> [Exercise] Repeat exactly each line of the data provided below.

> [Data]
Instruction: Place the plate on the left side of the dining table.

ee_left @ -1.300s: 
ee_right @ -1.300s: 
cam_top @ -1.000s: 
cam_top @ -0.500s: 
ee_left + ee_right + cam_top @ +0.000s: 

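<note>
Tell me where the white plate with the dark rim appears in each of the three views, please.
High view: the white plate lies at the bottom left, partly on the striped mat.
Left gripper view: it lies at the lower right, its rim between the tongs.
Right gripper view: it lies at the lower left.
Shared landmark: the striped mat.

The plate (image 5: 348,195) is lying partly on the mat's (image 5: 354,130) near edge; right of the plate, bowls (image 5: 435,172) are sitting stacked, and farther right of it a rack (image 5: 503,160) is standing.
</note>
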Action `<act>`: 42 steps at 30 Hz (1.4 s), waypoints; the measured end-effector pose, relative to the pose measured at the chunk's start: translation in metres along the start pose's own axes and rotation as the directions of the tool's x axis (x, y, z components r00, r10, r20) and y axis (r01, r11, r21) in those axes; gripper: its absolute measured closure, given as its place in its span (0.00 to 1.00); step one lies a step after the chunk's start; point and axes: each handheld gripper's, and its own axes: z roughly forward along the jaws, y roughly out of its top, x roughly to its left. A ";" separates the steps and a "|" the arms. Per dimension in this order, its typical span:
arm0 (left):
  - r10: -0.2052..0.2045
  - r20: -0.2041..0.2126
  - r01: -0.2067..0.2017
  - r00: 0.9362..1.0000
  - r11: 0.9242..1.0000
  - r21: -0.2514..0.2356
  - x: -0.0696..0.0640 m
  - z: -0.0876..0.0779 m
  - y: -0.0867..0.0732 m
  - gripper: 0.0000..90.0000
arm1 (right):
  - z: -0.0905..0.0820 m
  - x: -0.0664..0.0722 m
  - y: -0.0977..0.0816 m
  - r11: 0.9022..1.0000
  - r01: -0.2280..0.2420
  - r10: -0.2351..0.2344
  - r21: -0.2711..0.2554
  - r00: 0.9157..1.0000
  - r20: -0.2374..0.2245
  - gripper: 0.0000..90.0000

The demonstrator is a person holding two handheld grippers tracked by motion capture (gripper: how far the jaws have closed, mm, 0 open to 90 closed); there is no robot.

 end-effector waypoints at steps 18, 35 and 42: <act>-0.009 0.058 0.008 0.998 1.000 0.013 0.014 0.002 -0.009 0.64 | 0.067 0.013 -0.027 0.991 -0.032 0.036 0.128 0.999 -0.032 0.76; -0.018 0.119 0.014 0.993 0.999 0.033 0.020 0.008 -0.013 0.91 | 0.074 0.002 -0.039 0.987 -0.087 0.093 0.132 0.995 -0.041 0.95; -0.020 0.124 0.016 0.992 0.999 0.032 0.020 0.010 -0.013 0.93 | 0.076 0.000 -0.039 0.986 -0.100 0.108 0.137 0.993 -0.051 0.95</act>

> [Task answer]
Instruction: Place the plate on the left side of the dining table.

ee_left @ -1.300s: 
ee_right @ -1.300s: 
cam_top @ -1.000s: 
cam_top @ -0.500s: 
ee_left + ee_right + cam_top @ +0.000s: 

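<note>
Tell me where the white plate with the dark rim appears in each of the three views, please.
High view: the white plate lies at the bottom left, partly on the striped mat.
Left gripper view: it lies at the lower right, its rim between the tongs.
Right gripper view: it lies at the lower left.
Shared landmark: the striped mat.

The plate (image 5: 348,195) is lying partly on the mat's (image 5: 354,130) near edge; right of the plate, bowls (image 5: 435,172) are sitting stacked, and farther right of it a rack (image 5: 503,160) is standing.
</note>
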Action `<act>`: 42 steps at 30 Hz (1.4 s), waypoints; the measured end-effector pose, relative to the pose measured at the chunk's start: translation in metres along the start pose's own axes and rotation as the directions of the tool's x axis (x, y, z components r00, r10, r20) and y axis (r01, r11, r21) in those axes; gripper: its absolute measured closure, given as its place in its span (0.00 to 1.00); step one lies a step after the chunk's start; point and axes: each handheld gripper's, and its own axes: z roughly forward along the jaws, y roughly out of its top, x roughly to its left. A ";" separates the steps and a "|" the arms. Per dimension in this order, its typical span:
arm0 (left):
  - r10: -0.2052..0.2045
  - r20: -0.2041..0.2126
  - r01: -0.2067..0.2017
  - r00: 0.9362..1.0000
  - r11: 0.9242..1.0000
  - r21: -0.2514..0.2356
  - x: -0.0696..0.0640 m
  - z: -0.0876..0.0779 m
  - y: -0.0867..0.0732 m
  - gripper: 0.0000..90.0000
arm1 (right):
  - z: -0.0905..0.0820 m
  - x: -0.0664..0.0722 m
  - y: -0.0977..0.0816 m
  - r11: 0.9022..1.0000
  - r01: -0.2280..0.2420
  - r10: -0.2351..0.2344
  - r21: -0.2711..0.2554
  - r00: 0.9157..1.0000
  - r20: -0.2374..0.2245
  - gripper: 0.0000..90.0000

The demonstrator is a person holding two handheld grippers tracked by motion capture (gripper: how far the jaws have closed, mm, 0 open to 90 closed); there is no robot.

 end-effector waypoints at steps 18, 35 and 42: <act>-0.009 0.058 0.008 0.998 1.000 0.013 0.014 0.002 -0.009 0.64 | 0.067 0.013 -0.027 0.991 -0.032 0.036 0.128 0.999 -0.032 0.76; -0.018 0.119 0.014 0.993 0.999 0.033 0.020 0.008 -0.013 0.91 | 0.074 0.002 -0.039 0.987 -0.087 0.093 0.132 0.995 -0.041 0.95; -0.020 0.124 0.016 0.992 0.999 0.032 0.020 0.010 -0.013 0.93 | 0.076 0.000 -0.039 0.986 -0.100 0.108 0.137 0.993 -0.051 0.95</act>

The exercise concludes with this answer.